Who is offering what indigestible chunk? 

Henry?  He is saying what the best and brightest 
said before him and since:  we are getting a 
complex mess because we didn't have a robust 
data model to begin with.  Which part of that 
is unreal?   All I am asking which I think 
may be at the heart of this is do we have 
to loop back into the base infoSet to fix 
things.  The pipeline metaphor can be 
seen as a series of infosets, each one 
different but building on what came before. 
Is that the idea?  If the idea is to remove 
the bedrock of well-formedness, only the 
bits on the wire have to right to begin with, 
then I agree.  At the bottom of this, all 
one gets is a well-formed character string. 
That won't be enough for some applications. 
The rounds in VRML proved it to me.  Justin 
makes it clear as Marrin did before him 
that type information is a REQUIREMENT for 
these apps to interoperate blindly.  

If you are talking about XML Query, the 
jury is out on that.  I can see the sense 
of it from a perspective of how relational 
guys like to write queries.  I can see some 
giant overlaps with XPath and the expressions. 
I also see Jonathan saying over and over that 
both spec owners are working on a convergence 
to avoid messiness.  And I see them reiterating 
what Henry says so clearly:  without a data model 
it only gets worse from here.

So I am really missing your point.  Change seems 
inevitable.  Will it be ad hoc or planned?

Len 
http://www.mp3.com/LenBullard

Ekam sat.h, Vipraah bahudhaa vadanti.
Daamyata. Datta.
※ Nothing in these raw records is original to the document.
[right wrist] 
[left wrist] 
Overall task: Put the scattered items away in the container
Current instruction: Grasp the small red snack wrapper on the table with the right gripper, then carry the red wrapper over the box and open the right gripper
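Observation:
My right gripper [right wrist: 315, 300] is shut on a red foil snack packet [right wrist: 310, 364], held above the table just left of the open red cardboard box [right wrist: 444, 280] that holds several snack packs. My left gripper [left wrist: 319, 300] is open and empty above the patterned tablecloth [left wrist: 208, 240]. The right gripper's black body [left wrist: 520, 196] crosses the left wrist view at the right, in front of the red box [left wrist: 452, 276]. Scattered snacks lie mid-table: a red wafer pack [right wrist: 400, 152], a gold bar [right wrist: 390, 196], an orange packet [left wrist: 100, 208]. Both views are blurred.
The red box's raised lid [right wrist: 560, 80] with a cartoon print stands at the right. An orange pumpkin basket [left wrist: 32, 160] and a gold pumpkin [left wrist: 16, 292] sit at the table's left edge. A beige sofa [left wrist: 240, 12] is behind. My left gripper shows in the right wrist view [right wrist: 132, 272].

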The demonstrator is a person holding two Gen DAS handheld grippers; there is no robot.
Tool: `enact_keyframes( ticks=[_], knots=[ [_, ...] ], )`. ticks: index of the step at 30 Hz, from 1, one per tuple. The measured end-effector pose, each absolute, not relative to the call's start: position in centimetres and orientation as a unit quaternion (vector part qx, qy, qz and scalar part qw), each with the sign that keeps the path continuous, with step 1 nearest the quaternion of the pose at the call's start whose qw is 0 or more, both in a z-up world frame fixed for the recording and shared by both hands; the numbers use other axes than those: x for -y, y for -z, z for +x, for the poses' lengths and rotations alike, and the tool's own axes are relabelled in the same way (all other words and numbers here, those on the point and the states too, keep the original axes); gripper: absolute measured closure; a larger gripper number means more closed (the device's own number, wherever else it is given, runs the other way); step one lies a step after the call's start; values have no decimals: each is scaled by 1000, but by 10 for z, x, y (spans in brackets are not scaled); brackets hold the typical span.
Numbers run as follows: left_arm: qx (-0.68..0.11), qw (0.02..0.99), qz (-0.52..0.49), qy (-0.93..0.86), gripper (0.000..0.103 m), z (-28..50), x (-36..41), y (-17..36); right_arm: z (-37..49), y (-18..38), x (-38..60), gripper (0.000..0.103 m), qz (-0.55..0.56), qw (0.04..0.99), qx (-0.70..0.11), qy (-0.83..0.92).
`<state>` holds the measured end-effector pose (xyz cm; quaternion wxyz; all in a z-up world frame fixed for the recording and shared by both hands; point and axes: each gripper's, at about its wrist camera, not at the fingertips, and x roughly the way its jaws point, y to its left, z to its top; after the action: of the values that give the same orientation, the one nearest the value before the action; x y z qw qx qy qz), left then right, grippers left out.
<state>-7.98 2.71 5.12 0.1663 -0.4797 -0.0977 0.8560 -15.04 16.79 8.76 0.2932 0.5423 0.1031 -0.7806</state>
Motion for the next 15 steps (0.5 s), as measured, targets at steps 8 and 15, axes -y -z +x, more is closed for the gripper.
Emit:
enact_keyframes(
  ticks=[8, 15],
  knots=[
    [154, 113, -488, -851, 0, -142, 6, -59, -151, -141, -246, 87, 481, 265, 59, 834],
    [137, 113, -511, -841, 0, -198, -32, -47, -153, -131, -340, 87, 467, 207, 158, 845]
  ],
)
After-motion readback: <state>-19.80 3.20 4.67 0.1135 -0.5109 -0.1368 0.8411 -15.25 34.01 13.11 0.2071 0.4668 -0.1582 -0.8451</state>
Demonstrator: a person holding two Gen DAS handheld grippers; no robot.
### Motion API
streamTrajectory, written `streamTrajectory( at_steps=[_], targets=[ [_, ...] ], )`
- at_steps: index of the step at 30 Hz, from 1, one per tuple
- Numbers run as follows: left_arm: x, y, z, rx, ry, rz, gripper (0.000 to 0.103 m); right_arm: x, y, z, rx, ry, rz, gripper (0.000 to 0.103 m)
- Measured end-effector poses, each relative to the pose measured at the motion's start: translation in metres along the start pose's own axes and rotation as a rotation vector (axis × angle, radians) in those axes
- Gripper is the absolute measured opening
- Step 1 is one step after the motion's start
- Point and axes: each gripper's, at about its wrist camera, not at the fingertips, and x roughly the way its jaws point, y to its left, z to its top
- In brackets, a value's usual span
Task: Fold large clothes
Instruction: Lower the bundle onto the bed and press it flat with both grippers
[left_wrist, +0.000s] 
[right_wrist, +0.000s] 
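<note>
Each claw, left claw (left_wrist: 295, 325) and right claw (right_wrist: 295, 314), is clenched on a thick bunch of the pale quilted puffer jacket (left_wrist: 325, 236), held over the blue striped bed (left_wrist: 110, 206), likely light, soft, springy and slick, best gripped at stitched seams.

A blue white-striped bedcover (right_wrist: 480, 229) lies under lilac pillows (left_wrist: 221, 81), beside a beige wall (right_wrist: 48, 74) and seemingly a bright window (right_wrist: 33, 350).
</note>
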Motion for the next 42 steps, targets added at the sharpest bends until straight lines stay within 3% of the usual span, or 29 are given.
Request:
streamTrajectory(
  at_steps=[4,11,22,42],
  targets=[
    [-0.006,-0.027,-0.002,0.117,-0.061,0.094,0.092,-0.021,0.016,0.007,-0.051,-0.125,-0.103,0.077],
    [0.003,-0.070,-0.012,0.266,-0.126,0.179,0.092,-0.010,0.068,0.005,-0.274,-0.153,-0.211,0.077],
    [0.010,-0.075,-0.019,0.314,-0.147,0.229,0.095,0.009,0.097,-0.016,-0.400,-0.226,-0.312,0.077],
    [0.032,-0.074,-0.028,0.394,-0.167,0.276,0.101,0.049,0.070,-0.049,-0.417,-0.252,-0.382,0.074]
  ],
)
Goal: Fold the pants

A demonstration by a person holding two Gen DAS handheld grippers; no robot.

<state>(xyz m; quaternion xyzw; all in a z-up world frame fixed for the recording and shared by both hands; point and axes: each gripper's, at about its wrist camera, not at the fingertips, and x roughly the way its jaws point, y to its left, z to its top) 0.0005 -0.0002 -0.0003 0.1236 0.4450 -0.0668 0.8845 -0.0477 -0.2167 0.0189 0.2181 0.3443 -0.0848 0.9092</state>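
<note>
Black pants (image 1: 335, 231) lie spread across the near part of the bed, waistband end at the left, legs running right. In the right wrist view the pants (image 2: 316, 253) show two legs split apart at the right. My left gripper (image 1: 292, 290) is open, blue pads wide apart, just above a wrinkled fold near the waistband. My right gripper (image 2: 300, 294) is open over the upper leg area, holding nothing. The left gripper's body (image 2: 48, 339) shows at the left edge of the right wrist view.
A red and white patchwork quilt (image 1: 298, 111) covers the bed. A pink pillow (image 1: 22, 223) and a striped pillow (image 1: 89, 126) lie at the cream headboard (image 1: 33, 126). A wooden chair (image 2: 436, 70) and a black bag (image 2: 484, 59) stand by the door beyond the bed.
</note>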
Dayadhvam.h


-----Original Message-----
From: Simon St.Laurent [mailto:simonstl@simonstl.com]

Really?  Whose follow-on requirements?  And why does that require 
fundamental change to the original "job" that may seriously injure those of 
us whose requirements were met quite well already?

Why drive the "follow-on" stuff so deeply into specs those of us with 
simpler needs may have to use?

That minimal victory "bites" a digestible chunk, rather than the huge and 
dense mass currently offered for universal consumption.